Consider beefcake bodybuilders whizzing by on scooters in their tight, green Y-fronts at Vivienne Westwood, as painters climbed ladders to create a cloud-like artwork in a garage turned into a runway.
This season, designer Andreas Kronthaler (Westwood's husband) created a collection for the British house, inspired by photos of the skate girls of Kabul, taken by Jessica Fulford-Dobson, and a couple of his favorite artists. One model walked wearing a dress made of nomadic bags
At Thom Browne’s Spring/Summer 2019 ready-to-wear show, models in bright, playful outfits walked between the giant gnomes watering the courts, at the exclusive Tennis Club de Paris.
Umpires wearing bikinis over patterned bodysuits, presided from high chairs over the New York designer’s original parade. Some models wore pineapples on their heads and watermelons for handbags. The gnomes wore sneakers that might have been designed for The Smurfs. Suits were cut like geometric patterns.
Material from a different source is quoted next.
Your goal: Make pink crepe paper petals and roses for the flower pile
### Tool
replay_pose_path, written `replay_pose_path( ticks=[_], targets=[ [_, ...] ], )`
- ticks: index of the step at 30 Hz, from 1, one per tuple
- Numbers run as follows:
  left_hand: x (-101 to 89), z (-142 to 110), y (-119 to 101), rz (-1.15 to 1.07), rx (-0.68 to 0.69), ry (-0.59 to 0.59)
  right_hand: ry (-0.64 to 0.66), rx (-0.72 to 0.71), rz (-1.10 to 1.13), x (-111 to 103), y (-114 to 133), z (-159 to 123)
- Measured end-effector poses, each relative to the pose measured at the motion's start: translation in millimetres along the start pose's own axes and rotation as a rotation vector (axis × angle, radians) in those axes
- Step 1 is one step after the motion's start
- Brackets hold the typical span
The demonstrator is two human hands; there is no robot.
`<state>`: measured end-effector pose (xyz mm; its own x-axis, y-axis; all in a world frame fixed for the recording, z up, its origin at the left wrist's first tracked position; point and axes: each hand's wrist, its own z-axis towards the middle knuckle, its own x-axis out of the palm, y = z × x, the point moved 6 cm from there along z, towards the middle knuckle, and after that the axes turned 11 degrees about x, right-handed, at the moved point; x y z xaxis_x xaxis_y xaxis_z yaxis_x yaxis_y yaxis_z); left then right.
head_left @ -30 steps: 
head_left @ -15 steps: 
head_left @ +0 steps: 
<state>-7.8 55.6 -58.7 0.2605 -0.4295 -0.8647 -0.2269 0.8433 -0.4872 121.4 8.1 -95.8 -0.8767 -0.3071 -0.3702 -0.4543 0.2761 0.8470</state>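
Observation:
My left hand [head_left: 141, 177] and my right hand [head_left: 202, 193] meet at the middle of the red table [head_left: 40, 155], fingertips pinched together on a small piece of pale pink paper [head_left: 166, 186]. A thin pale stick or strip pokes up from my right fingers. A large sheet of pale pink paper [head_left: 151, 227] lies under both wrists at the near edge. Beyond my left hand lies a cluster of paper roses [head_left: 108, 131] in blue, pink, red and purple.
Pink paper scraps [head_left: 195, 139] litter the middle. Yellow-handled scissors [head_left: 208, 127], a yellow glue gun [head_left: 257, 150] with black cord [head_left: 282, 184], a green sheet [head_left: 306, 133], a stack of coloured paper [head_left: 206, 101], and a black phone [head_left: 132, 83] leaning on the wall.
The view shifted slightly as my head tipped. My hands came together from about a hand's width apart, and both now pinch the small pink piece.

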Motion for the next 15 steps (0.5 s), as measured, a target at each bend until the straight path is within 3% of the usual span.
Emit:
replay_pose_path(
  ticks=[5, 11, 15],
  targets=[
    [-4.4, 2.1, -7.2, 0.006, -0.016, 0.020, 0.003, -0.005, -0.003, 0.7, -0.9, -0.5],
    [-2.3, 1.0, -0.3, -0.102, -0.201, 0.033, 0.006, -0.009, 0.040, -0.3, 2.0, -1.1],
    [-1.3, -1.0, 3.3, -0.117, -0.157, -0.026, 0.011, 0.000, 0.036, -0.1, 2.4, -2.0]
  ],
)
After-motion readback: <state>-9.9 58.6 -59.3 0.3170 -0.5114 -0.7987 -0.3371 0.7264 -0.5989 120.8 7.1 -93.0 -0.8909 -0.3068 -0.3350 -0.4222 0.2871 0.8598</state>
Besides the spectacle, there was plenty of designs that were worth concentrating on this go-round. Typical of Paris, which brings to a close the month-long ready-to-wear circus that winds through four cities, it was captivating to see just what can be achieved with a few yards of cloth, technology, and imagination.
Manish Arora
Let theater be theater, but no one does color in fashion like India’s best-known designer Manish Arora. Think hearts, glitter, sequins, wedding-cake handbags, and outfits in psychedelic colors, paired with funked-up sports shoes. India dazzled Paris, once again this season.
Mira Mikati
Not everything happens on the main runways in a Paris. At showrooms dotted about town, one can find unexpected treasures. Consider, this season, the London-based designer, Mira Mikati, who turned an atelier in the historic Marais district into a children’s playroom, complete with an ice cream stand and rainbows hung on the walls.
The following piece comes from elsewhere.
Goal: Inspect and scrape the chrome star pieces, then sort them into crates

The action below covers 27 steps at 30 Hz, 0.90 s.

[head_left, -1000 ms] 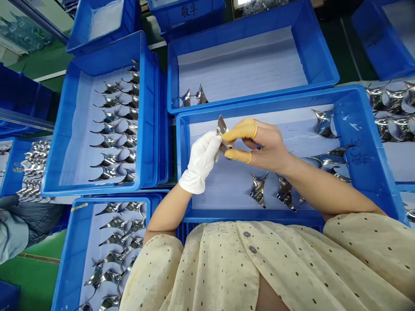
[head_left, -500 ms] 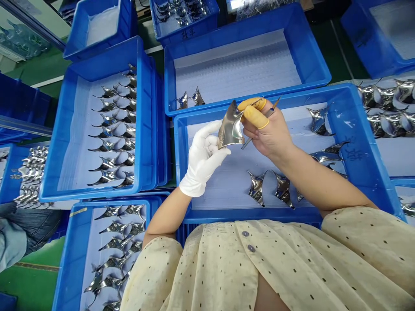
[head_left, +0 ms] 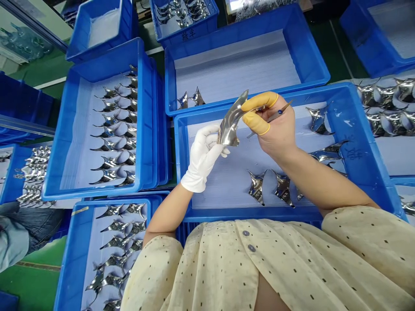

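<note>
Over the near blue tray (head_left: 376, 172) my left hand (head_left: 202, 155), in a white glove, grips a shiny curved metal piece (head_left: 231, 123) by its lower left edge. My right hand (head_left: 274, 119) wears yellow covers on thumb and forefinger. Those two fingers are at the piece's right side; whether they press on it I cannot tell. A slim pen-like tool (head_left: 279, 112) with a pointed tip lies across that same hand, held in the fingers. Below, polished four-pointed metal pieces (head_left: 256, 186) lie on the white liner.
Behind stands another blue tray (head_left: 246, 41) with two metal pieces (head_left: 197, 96) at its left corner. To the left, a stacked blue tray (head_left: 140, 121) and a lower tray (head_left: 73, 250) hold rows of similar pieces. A person's leg (head_left: 35, 224) shows at the far left.
The metal piece has turned in my hands, showing a narrower, more edge-on side. My right hand has shifted slightly right, and the tool has tilted with it.
</note>
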Each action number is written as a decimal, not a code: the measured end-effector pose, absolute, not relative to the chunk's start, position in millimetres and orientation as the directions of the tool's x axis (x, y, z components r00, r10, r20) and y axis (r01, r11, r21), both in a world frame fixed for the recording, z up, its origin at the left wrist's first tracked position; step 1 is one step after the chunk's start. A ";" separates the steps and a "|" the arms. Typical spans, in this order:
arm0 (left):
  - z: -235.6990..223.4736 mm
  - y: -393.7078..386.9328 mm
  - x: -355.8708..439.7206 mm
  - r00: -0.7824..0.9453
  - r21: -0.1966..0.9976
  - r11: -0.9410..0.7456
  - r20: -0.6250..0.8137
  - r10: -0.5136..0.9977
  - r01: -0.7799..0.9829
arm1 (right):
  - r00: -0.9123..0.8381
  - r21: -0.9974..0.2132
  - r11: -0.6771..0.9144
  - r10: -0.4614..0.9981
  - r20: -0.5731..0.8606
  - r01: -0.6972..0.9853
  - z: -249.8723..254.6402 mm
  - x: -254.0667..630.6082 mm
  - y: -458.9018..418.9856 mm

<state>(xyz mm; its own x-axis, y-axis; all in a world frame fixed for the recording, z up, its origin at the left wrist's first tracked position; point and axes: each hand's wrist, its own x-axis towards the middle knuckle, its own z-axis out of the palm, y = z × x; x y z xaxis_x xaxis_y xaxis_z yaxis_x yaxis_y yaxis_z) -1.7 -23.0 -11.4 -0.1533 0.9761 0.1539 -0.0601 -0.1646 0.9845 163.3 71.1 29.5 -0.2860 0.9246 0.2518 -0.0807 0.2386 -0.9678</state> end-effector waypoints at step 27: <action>-13.1 -24.7 -8.4 -0.118 0.992 0.090 -0.099 0.988 -0.084 | -0.541 -0.811 0.586 0.679 0.496 -0.008 23.4 151.4 68.5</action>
Her sporty-looking collection, decorated with what looked like drawings by children, brightened up the gray streets. One model wore a blue anorak decorated in a pink air balloon flying through white clouds. Meanwhile, distinctive prints, including a farmer’s suit dotted in miniature tree trunk patterns, were on show nearby at the showrooms for Finland’s Marimekko whose distinctive patterns can’t help but pop to life.
Issey Miyake
Nobody does technology and fashion quite like Japan’s Issey Miyake. This season, the designer introduced a new type of material called Dough Dough which allows the wearer to mound the material into the shape they feel like being that day. Models scrunched their hemlines and created hats from flat-looking panels of material, as they walked the Palais de Tokyo runway.
Anrealage
This high-tech Japanese brand created headpieces worn by models that resembled Gothic-looking chandeliers, and dresses decked in buttons and plastic-looking shapes that changed color, as models walked, thanks to a photochromic material that darkened in UV light. Launched in 2006, this label looks at the boundaries between the real and the unreal, but you had to watch closely to figure out which was which at this show.
Dior
This season, Dior took inspiration from the dance world, with this dance-to-fashion collection that included a specially commissioned performance, and dresses by house designer Maria Grazia Chiuri that relied upon the fluid lines of bodysuits and leotards. Looks included a dance-school-to-daywear outfit that combined a Safari-style jacket, worn ever a mesh bodysuit, and Lycra shorts visible beneath a sheer, green, full-length stage-style skirt.
Maison Margiela
Garments in the making and so-called “nomadic couture” or items like swimsuits that can be repurposed for different occasions, informed designer John Galliano’s collection for the house this season. Men walked in oversized golden underpants and wore the half-finished capes worn over silvery, second-skin trousers and golden shoes informed by the Central Saint Martin’s graduate’s London memories.
Louis Vuitton
Designer Nicolas Ghesquière sent out a collection that looked to the future to create space-age silhouettes for outerwear, to vintage, travel magazine-style prints, to richly patterned silk looks that appeared to play on historic Chinese apparel. The show closed Paris Fashion Week in the courtyard of the Louvre.
Ximon Lee
Shown inside a grungy-looking garage with wet floors and harsh industrial light panels, this East-meets-West collection took inspiration from an American carpet manufacturer who drew upon Chinese rug design in the 1930s, for these gender-fluid designs in richly patterned materials and strong colors.